After a couple of verses Lang dove into a guitar led jam that started with a dexterous style reminiscent of George Benson, until he began scat singing and eventually switched back over to guitar and broke loose with a blistering conclusion that left the audience screaming for more. Jonny stopped and introduced the band one by one, on bass guitar from Minnesota, Jim Anton, on drums from Minneapolis, Barry Alexander, from Nashville, Tennessee on keys, Tyrus Sass and on guitar, from New York City, Zane Carney. Then he went to Mike the soundman and eventually thanked every person in his crew.
“Red Light,” from Lang’s fourth album, released in 2003, Long Time Coming began with a slow tempo as Jonny sang and played guitar, while the band began accompanying him at the same slow tempo and subdued volume, until everything began to augment in both volume and tempo until it hit a peak and then began descending again, until everything nearly came to a stop. Alexander began a clicking sound with Anton thumping every few seconds as Jonny sang into the microphone about a life changing moment that was precipitated by getting caught at a red light producing a quiet moment in time to reflect. The band began playing at an escalating volume as Lang hit high notes, while the drums crashed and exploded with an intensity that emulated his vocal tone, the way that call and response does in an old time gospel song.
“Yeah, you can run a red light
You sing this song while sitting at a red light.”
His performance was completely mesmerizing, because of the fact that his visual intensity paralleled the aural, and was sustained throughout the entire night. Zane Carney took center stage and began playing Stevie Wonder’s “Livining For the City,” which was another number off Long Time Coming. Jonny and keyboardist Tyrus Sass left the stage for a couple of minutes as Carney jammed on the intro. When everyone returned Jonny dove into a stellar solo grimacing as he pealed each note off his axe. Alexander’s thudding bass drum came in after a minute and then Sass began squeezing out notes, as the trio played off each other. Then Sass took the lead and Jonny began singing and wailing on his guitar until the song concluded in a thunderous outro. The final song of the set was “Still Rainin,’” from 1998’s Wander This World which began with the band playing an ominous sounding intro, as Jonny sang and strutted from one end of the stage to the other, sending flourishes of guitar notes into the ether. Jonny jammed and then dove into the finale after which he left the stage to a deafening roar, as the packed out auditorium full of adoring fans stood to its feel clapping, calling out and whistling until the band returned to the stage for an encore.
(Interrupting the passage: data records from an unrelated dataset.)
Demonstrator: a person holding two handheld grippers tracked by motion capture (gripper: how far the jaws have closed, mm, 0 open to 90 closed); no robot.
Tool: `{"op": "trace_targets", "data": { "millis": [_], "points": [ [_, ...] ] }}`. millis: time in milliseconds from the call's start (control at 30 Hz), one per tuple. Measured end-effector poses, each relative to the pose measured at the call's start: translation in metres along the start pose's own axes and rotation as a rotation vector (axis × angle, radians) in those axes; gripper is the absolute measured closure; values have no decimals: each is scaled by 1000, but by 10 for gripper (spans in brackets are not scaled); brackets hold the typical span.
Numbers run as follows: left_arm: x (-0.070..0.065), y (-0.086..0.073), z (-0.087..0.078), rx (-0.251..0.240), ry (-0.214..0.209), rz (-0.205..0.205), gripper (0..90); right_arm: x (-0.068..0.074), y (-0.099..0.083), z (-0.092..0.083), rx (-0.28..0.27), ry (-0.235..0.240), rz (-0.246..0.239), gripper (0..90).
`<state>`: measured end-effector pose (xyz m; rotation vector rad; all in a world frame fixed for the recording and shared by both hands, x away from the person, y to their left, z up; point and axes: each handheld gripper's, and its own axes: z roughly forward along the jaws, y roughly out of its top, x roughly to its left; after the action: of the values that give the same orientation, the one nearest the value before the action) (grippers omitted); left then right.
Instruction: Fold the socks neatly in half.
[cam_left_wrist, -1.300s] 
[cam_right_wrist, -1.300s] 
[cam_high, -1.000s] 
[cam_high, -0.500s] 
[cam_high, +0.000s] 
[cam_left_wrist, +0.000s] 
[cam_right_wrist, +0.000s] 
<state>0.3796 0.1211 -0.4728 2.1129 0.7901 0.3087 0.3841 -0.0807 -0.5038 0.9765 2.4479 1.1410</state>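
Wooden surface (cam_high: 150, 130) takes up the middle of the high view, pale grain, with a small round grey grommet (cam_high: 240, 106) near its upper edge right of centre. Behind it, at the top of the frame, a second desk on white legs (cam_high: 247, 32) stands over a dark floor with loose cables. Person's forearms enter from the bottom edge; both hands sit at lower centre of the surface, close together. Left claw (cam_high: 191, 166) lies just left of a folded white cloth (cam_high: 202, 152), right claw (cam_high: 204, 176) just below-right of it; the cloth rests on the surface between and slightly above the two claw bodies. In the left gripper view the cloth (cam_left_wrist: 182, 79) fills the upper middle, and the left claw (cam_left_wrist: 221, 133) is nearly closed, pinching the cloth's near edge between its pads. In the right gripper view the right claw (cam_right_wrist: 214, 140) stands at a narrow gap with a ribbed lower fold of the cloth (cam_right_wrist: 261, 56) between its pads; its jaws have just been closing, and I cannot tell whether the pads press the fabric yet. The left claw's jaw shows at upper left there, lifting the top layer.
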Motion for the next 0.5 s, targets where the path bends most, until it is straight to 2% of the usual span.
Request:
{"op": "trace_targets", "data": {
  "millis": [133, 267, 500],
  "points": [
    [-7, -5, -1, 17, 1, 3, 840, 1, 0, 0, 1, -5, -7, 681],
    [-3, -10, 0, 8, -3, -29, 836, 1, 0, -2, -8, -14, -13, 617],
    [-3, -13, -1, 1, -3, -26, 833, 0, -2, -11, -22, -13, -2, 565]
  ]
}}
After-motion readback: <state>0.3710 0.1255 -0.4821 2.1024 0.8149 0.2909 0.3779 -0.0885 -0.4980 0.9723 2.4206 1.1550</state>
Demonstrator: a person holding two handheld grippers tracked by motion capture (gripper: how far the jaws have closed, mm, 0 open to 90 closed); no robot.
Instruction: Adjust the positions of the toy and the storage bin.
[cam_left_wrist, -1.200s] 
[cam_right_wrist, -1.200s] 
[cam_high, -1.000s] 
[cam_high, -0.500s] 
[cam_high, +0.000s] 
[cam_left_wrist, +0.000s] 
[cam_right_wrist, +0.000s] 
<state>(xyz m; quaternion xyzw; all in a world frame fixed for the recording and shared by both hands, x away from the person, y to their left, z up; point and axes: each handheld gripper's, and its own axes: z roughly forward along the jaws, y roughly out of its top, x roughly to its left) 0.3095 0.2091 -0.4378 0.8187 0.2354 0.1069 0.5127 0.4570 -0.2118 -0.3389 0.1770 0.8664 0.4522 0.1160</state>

“Bring Me Back Home,” was another cut from the new album and began with Jonny singing in a plaintiff and pleading voice with keyboards as the dominant accompaniment until he exploded on the guitar. With his axe wailing into the heavens the song built intensity until everyone joined in and he began singing,
“Yes I need your love, I need your love
I do, I do, I do, I do
So bring me back home”
Jonny traded his electric guitar for an acoustic and began playing “Breaking Me,” the title song from 1998’s album of the same name as all the other band members left the stage. The mesmerizing sound of his dexterous guitar playing was soon accompanied by his raspy voice as he opulently exuded a starkly emotional performance. While pleading on his knees to be taken back Lang changed gears as he began playing “Lie To Me,” from 1997’s self titled album that first catapulted him into stardom. Jonny began crooning over and over, “Lie To Me,” until he exchanged his acoustic guitar for an electric, as the band returned and began jamming. After a minute Lang broke in with a screaming solo that began building in intensity until everyone was once again jamming to high heaven. Everyone from Lang, Carney and Sass to Anton and Alexander were trading licks until the song ended with a thundering drum solo. After a few seconds of thunderous applause the quintet stepped forward to the edge of the stage and bowed to thank the audience as they concluded their 90 minute set.